◆ What you should do ◆
The following data has a line with "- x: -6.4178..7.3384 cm" and a line with "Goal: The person". Write out exactly those lines and all the lines between them.

◆ Recorded information ◆
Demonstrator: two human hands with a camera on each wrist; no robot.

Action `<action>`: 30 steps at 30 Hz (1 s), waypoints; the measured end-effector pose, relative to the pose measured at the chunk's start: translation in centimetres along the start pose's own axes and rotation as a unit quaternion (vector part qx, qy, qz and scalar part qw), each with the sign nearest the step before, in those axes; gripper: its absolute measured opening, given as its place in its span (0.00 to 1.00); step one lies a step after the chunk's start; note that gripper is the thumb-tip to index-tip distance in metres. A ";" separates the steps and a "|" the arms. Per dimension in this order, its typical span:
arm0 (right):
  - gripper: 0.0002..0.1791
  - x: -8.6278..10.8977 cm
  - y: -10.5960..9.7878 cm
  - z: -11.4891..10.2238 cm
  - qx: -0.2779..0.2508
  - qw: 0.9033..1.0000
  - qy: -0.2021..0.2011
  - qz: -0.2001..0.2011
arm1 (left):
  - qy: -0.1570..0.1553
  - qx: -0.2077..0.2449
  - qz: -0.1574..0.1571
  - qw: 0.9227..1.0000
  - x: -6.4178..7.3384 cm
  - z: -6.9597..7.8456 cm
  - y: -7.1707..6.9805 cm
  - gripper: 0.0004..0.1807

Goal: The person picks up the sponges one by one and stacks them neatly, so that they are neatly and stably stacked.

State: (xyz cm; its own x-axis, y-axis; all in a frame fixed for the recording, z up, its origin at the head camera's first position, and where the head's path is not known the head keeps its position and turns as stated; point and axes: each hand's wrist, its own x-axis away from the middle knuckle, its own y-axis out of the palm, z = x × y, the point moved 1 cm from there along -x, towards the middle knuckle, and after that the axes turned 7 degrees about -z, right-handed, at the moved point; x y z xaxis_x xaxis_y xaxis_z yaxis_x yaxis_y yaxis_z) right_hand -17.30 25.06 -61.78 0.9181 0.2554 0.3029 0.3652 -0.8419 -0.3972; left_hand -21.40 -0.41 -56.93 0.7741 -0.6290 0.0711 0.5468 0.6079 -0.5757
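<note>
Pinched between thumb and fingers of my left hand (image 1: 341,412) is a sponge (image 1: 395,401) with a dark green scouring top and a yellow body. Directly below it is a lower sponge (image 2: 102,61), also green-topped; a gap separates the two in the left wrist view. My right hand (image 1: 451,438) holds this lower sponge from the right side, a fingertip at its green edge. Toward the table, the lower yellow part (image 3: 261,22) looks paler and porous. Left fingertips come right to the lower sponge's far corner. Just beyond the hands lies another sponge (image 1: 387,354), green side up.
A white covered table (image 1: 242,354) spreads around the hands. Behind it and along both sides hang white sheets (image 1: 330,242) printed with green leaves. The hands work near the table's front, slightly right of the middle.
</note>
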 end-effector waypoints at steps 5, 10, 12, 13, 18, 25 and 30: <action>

◆ Task output ◆
  - x: -6.4178..7.3384 cm
  - z: -6.9597..7.8456 cm
  - y: -7.1707..6.9805 cm
  - gripper: 0.0004..0.1807

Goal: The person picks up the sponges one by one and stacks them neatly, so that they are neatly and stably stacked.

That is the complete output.